Data below
[Start of section]

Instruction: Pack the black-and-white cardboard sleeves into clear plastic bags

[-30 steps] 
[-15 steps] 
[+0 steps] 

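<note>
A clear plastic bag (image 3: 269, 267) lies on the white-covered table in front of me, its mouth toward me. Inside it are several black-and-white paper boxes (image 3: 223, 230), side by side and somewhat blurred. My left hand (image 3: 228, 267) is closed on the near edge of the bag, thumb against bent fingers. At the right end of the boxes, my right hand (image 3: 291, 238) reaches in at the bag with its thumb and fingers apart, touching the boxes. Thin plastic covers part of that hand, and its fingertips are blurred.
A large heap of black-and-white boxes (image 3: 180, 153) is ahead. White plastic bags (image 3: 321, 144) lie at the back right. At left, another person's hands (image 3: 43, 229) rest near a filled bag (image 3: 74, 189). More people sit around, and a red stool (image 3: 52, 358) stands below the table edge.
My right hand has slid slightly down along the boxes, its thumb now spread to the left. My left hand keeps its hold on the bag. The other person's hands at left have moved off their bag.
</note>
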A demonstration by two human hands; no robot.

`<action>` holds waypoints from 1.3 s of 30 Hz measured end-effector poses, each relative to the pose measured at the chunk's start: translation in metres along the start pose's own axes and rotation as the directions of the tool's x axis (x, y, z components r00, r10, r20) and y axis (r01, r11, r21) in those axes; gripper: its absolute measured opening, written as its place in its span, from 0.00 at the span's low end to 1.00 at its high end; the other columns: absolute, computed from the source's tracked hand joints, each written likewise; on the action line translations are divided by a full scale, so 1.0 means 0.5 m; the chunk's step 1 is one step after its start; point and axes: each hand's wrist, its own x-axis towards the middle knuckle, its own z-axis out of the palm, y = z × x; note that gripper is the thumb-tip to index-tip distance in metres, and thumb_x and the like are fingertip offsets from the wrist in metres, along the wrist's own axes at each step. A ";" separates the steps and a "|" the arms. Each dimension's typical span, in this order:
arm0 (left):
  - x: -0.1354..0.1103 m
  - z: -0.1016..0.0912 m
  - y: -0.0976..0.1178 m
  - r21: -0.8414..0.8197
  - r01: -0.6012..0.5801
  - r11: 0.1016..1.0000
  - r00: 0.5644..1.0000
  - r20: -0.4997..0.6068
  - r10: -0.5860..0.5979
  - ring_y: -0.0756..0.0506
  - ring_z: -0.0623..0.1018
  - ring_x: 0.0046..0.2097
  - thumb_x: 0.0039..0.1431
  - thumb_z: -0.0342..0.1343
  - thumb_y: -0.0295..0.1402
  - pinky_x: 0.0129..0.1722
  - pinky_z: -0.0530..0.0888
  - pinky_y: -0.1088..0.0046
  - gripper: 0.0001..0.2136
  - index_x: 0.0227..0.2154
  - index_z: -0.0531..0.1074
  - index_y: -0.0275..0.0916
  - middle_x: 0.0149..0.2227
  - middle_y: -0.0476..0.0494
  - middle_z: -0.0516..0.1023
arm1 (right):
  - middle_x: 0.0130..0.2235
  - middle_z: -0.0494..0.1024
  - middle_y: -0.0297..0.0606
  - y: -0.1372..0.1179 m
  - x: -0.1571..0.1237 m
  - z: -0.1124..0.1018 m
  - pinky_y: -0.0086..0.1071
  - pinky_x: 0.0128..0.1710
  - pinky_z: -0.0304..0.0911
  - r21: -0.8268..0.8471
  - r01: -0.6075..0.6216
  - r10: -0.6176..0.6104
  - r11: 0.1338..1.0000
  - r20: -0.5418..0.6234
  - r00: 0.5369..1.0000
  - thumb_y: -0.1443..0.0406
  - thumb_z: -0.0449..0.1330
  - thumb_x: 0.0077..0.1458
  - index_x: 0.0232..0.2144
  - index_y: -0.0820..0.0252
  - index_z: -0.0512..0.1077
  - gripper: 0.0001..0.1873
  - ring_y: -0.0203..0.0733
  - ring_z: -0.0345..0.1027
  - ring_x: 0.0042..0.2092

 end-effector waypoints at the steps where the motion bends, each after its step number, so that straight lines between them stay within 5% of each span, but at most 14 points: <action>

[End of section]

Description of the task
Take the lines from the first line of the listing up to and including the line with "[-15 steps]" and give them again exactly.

Answer below
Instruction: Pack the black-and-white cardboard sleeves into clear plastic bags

[-30 steps] 
[-15 steps] 

With this, there is nothing more to the exercise.